Development of methods for the analysis of large-scale data sets
In this research area, we apply and develop methods for the analyses of large-scale data sets. Our research is particularly focused on the utilization of genome-scale metabolic models which have been shown to be very useful in interpreting large-scale data sets. Depending on the target organism, we either use publicly available genome-scale metabolic networks or reconstruct them ourselves. Moreover, for the comparative analysis of data across several organisms, we have developed process-based methods that extend the consideration of differentially expressed genes to the detection of processes that are differentially expressed between different states. Using such methods we are able to detect common changes in expression even across very distantly related organisms since such changes are often much more conserved on a functional rather than the genetic level. For microbial organisms, we have extended this approach to the reconstruction of so-called cellular resource allocation models that allow us to map expression data to drastically simplified models of cells. Thereby, we are able to understand how an organism responds to perturbations on a truly systemic level.
The focus of this research area is the elucidation of mechanisms by which organisms improve their ability to react to changes in environmental conditions and the analysis of factors that drive the emergence of microbial cooperation.
In the first area, we focus both on the optimal response to changes in conditions and the preparation for such changes in stochastic environments. Using drastically simplified models of individual pathways or entire cells, we use optimization approaches to identify regulatory programs that are optimally suited to switch between conditions. Building on these analyses we derive hypotheses that can subsequently be validated either using publicly available data or experiments. Regarding strategies that prepare microorganisms for changes in conditions, we are particularly interested in the trade-off between growth and flexibility. This trade-off is exemplified by the two conflicting objectives inherent to microbial growth - the maximization of growth rate in a particular environment and the maximization of the ability to quickly rearrange metabolism after a change in conditions. Our research shows that both factors are important antagonistic forces that shape the allocation of cellular resources. In this area, we are closely collaborating with the group of Jakob Møller-Jensen from Syddansk Universitet (Odense, Denmark) with the aim to understand how these antagonistic forces are controlled during infection processes.
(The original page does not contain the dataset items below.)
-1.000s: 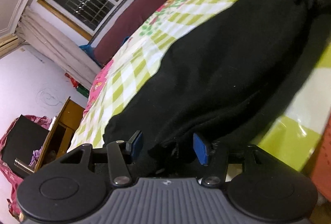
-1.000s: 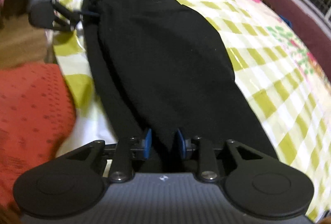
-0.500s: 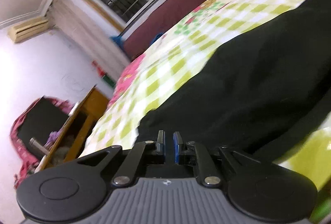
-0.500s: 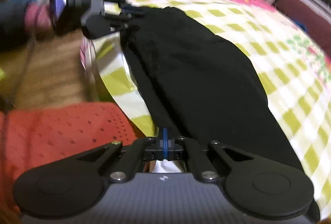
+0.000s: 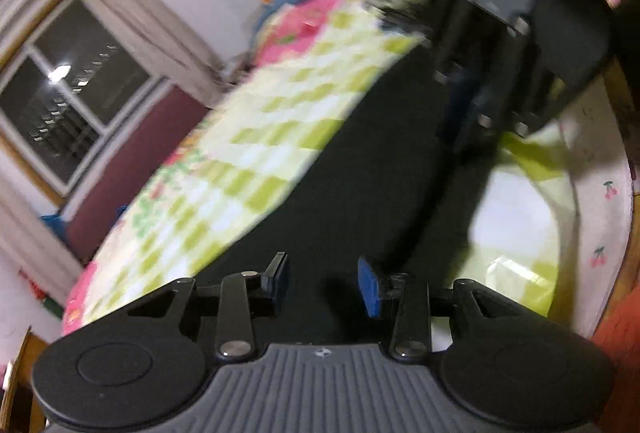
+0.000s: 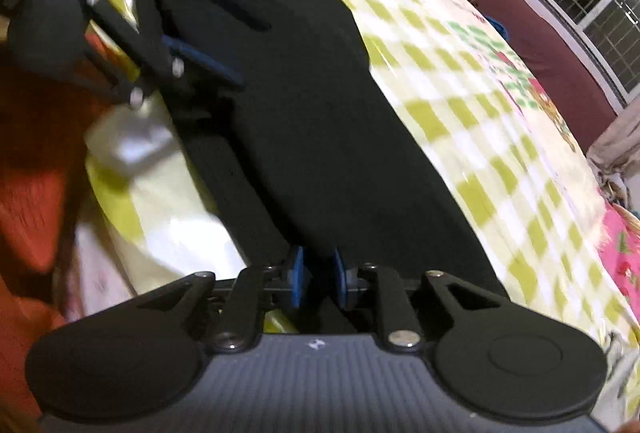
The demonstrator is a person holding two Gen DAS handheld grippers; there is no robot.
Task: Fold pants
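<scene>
Black pants (image 5: pixel 372 169) lie folded lengthwise along the near edge of a bed with a green-and-white checked cover (image 5: pixel 256 149). My left gripper (image 5: pixel 323 283) is open, hovering just over one end of the pants with nothing between its blue pads. My right gripper (image 6: pixel 318 277) is open by a small gap over the other end of the pants (image 6: pixel 320 113), with black cloth between or just below its pads. Each gripper shows in the other's view: the right one (image 5: pixel 464 113) and the left one (image 6: pixel 208 33), which is open.
The bed's near edge drops to a white sheet (image 5: pixel 600 217) and orange-red cloth (image 6: pixel 36 161). A window (image 5: pixel 60 113) and a maroon headboard or sofa (image 6: pixel 552 49) lie beyond the far side of the bed. The views are motion-blurred.
Both grippers were shut half a second ago and have opened. The left gripper has swung round toward the right gripper; the two are closer together along the pants.
</scene>
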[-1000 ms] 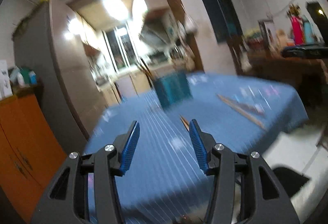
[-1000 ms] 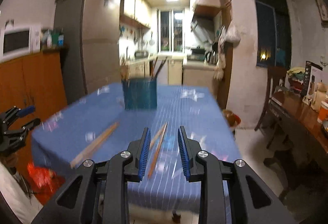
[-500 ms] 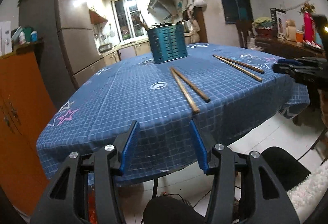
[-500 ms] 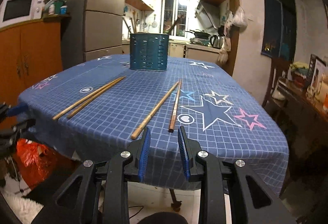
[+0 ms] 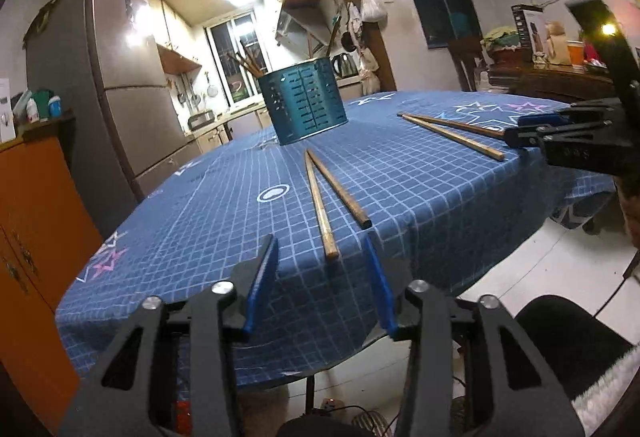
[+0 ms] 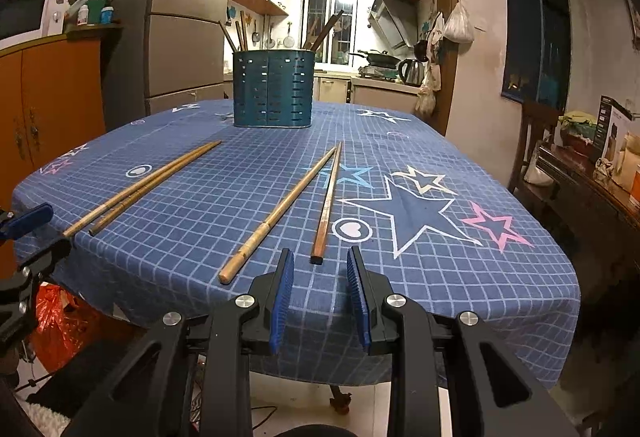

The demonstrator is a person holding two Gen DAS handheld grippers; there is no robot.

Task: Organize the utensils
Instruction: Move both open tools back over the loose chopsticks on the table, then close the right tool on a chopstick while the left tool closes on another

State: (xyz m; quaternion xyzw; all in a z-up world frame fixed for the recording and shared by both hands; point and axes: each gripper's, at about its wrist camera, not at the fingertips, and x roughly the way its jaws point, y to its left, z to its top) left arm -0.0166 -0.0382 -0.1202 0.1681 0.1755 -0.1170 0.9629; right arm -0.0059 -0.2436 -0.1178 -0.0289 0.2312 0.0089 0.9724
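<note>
Chopsticks (image 6: 276, 213) were laid on the worktop (image 6: 500, 277); left tongs (image 5: 323, 269) and right tongs (image 6: 319, 285) were held spread, empty.

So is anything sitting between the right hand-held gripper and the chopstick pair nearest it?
Nothing visible: only bare tablecloth lies between the open right hand-held gripper and the nearest chopstick pair.
</note>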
In the second area, we are interested in the identification of factors that drive the emergence of microbial cooperation. Our research, which is conducted in close collaboration with the group of Christian Kost (Max-Planck-Institute for Chemical Ecology, Jena), has shown that metabolic interdependencies between bacteria are much more frequent than expected. Building on these results we aim to identify factors the fitness benefits that organisms gain by giving up their metabolic autonomy.
Systems biology of aging
While aging is an ubiquitous phenomenon affecting nearly all organisms, its underlying mechanisms are still poorly understood. Using large-scale data sets from different organisms, we aim to elucidate common changes during aging. Moreover, we are also interested in how interventions that are known to affect life and health span change the age-specific regulation. On the modeling site, we translate effects that we observe into individual-based models that allow us to study the relevance of these effects on a population level. Translating results from these models back to individual organisms, we are also particularly interested in how different aspects of life-history such as nutritional status and physical exercise affect health parameters such as life-span and the incidence of age-related diseases.